→ GIVEN INFORMATION
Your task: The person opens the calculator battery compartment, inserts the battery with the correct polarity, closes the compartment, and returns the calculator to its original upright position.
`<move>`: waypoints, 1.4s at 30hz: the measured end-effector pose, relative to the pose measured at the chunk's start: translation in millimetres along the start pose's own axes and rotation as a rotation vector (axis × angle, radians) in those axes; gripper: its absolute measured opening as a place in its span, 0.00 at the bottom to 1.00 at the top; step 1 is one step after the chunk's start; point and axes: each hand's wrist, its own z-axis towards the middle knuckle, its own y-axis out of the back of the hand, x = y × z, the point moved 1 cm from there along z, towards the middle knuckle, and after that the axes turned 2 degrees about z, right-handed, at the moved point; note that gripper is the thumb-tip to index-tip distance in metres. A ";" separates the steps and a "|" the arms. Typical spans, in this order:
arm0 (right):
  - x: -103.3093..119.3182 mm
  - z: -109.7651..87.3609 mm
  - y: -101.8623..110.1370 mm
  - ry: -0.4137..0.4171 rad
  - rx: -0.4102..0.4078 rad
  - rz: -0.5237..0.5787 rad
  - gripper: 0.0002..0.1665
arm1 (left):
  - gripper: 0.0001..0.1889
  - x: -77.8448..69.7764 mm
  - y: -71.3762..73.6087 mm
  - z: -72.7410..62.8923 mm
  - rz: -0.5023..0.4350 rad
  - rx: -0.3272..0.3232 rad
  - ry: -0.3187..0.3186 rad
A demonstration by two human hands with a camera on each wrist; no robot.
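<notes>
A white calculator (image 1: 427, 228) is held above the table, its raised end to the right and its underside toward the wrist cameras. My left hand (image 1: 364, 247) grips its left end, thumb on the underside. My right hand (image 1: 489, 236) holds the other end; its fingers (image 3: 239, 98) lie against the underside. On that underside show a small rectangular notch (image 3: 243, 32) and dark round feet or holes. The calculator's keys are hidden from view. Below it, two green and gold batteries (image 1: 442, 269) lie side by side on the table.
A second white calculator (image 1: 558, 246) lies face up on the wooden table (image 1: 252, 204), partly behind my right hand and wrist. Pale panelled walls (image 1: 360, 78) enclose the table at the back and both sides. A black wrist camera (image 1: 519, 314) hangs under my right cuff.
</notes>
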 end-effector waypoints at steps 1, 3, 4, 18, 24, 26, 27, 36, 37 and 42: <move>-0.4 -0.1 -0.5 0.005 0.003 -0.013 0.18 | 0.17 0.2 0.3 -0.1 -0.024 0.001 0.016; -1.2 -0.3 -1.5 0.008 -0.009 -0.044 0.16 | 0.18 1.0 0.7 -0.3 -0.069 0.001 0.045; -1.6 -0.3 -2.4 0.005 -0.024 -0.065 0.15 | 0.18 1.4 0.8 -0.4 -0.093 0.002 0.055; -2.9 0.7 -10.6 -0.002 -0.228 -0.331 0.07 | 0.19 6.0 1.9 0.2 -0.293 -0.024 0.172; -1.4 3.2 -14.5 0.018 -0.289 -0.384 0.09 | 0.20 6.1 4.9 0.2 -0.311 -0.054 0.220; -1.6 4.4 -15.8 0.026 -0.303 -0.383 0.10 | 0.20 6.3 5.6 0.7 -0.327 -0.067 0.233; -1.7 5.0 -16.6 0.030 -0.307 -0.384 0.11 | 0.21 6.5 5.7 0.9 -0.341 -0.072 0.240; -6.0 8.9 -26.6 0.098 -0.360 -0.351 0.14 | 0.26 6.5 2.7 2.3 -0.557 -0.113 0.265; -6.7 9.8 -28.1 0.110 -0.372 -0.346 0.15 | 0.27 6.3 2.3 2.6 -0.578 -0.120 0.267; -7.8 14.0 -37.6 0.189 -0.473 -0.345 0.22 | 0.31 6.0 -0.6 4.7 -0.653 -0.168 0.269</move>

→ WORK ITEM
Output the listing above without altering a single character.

→ EXERCISE ANSWER
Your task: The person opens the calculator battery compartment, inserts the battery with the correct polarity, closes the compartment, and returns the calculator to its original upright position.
`<move>`: waypoints, 1.4s at 30hz: the measured end-effector pose, relative to the pose measured at the chunk's start: translation in millimetres along the start pose's own axes and rotation as a rotation vector (axis × angle, radians) in those axes; gripper: its absolute measured opening as a place in its span, 0.00 at the bottom to 1.00 at the top; step 1 is one step after the chunk's start; point and axes: each hand's wrist, its own z-axis towards the middle knuckle, its own y-axis out of the back of the hand, x = y × z, the point moved 1 cm from there along z, towards the middle knuckle, and after that the axes turned 2 degrees about z, right-handed, at the moved point; note that gripper is the thumb-tip to index-tip distance in metres. A ";" separates the steps and a "|" the arms. Typical spans, in this order:
arm0 (right):
  - x: -103.3093..119.3182 mm
  - z: -109.7651..87.3609 mm
  - y: -101.8623..110.1370 mm
  - ry: -0.4137..0.4171 rad
  - rx: -0.4102..0.4078 rad
  - rz: -0.5237..0.5787 rad
  - gripper: 0.0002..0.1665
arm1 (left):
  - gripper: 0.0001..0.1889
  - x: -77.8448..69.7764 mm
  - y: -71.3762..73.6087 mm
  - z: -72.7410..62.8923 mm
  - rz: -0.5023..0.4350 rad
  - rx: -0.3272..0.3232 rad
  - ry: -0.3187..0.3186 rad
A demonstration by two human hands with a camera on each wrist; no robot.
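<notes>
A white calculator (image 1: 427, 228) is held above the table, its raised end to the right and its underside toward the wrist cameras. My left hand (image 1: 364, 247) grips its left end, thumb on the underside. My right hand (image 1: 489, 236) holds the other end; its fingers (image 3: 239, 98) lie against the underside. On that underside show a small rectangular notch (image 3: 243, 32) and dark round feet or holes. The calculator's keys are hidden from view. Below it, two green and gold batteries (image 1: 442, 269) lie side by side on the table.
A second white calculator (image 1: 558, 246) lies face up on the wooden table (image 1: 252, 204), partly behind my right hand and wrist. Pale panelled walls (image 1: 360, 78) enclose the table at the back and both sides. A black wrist camera (image 1: 519, 314) hangs under my right cuff.
</notes>
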 end-effector waypoints at steps 1, 3, 4, 18, 24, 26, 27, 36, 37 and 42: <move>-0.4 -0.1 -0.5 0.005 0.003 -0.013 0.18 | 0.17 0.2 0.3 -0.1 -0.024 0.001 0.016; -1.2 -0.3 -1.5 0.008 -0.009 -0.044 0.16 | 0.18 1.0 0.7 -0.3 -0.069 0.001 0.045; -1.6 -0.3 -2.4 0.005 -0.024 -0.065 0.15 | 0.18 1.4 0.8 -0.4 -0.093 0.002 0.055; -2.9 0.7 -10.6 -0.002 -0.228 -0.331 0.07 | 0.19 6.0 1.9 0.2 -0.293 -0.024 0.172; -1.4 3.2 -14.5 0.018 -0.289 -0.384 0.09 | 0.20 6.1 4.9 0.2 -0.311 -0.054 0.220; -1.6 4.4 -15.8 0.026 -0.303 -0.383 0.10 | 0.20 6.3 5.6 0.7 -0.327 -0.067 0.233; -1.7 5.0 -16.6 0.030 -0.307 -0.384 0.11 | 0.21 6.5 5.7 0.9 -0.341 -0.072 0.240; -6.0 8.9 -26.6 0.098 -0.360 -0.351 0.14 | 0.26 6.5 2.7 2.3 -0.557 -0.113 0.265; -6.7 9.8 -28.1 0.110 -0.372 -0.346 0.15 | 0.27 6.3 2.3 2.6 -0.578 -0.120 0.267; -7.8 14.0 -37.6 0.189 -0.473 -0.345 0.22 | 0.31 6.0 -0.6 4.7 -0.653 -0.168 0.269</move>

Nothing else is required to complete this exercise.